En somme, si l’on ne se penche que sur ces éléments, rumeur et marketing viral restent synonymes.

Or, en approfondissant l’approche et en découpant les stades par lesquels passent ces  » médias « , nous pouvons distinguer les caractéristiques de chacun de manière plus évidente.

 » La rumeur et le marketing viral ne sont pas du même père « …
Tout d’abord, ces moyens diffèrent quant à leurs objectifs : le marketing viral cherche à développer les ventes, la sympathie, et plus rarement l’information ; de son côté la rumeur ne dispose pas, à proprement parler, d’objectifs commerciaux, même si des implications commercialement négatives peuvent parfois être constatées. C’est aussi pour cela que le marketing viral ne peut vivre sans un souffle créateur émanant d’un individu ou d’une source conscients.

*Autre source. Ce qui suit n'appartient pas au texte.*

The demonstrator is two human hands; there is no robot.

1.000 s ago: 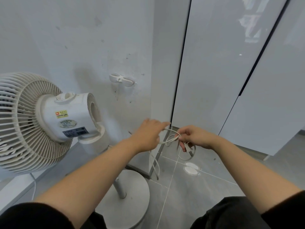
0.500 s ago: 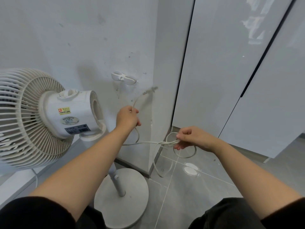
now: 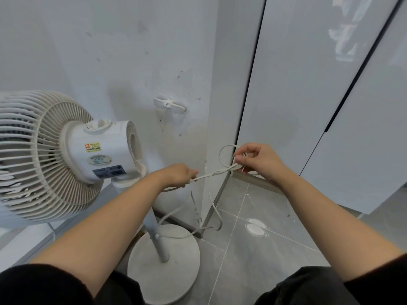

La problématique de la source
Conséquemment, la source du marketing viral est aisément identifiable et son carburant principal très lié aux contraintes marketing : un produit, un service, l’adresse d’un site, etc. dont le contenu à diffuser doit être adapté aux attentes qualitatives des  » transmetteurs  » : valorisation du sujet (celui qui diffuse) qui, par cette réinstillation, marque de son empreinte l’information jusqu’à, parfois, faire preuve de schizophrénie en s’attribuant la primauté de la source (non de sa découverte, mais de sa diffusion)… C’est pour cela que la rapidité de rediffusion ne peut être séparée du concept même de marketing viral.

La notion d’information transmise
Le marketing viral diffuse toujours un support-témoin (logiciel, carte postale, mail…). En ce sens, il est une vraie information qui demeure, au fur et à mesure des contaminations, le seul élément originel (i.e. non modifié) et à tout moment séparable du commentaire que le sujet peut rédiger pour l’accompagner et se valoriser.

La diffusion
Essentiellement porté par un effet de nouveauté, de surprise, le marketing viral est peu récurrent : il s’apparente à une succession de  » one shot  » qui, chacun, sont instantanément rediffusés (cycle de transition court) et intégrés aux divers supports pensés à cette fin.

En conclusion

Le marketing viral est principalement porté par les médias numériques . Il ne fait que se transmettre de machine en machine, contrairement à la rumeur qui, plus insidieuse, pénètre les cerveaux, pour s’y assoupir, avant de resurgir…

Si les deux techniques misent sur une large diffusion, le marketing viral se diffuse en ondes concentriques tandis que, dans le même temps, sa distorsion est faible. La rumeur, par contre, s’appuie sur de fortes distorsions émises par les vecteurs et s’apparente ainsi plus au spectre d’un prisme.

Quoi qu’il en soit, ces moyens, largement diffusés, nous amènent à nous interroger sur leur fonction sociale : la rumeur n’engage à rien (elle suppose pas une adhésion du diffuseur à son sujet) ; le marketing viral, pour sa part, témoigne de l’intérêt du consommateur au couple message / vecteur et vise au prosélytisme.

Ainsi pouvons-nous risquer que si la rumeur n’engage à rien, le marketing crée du lien.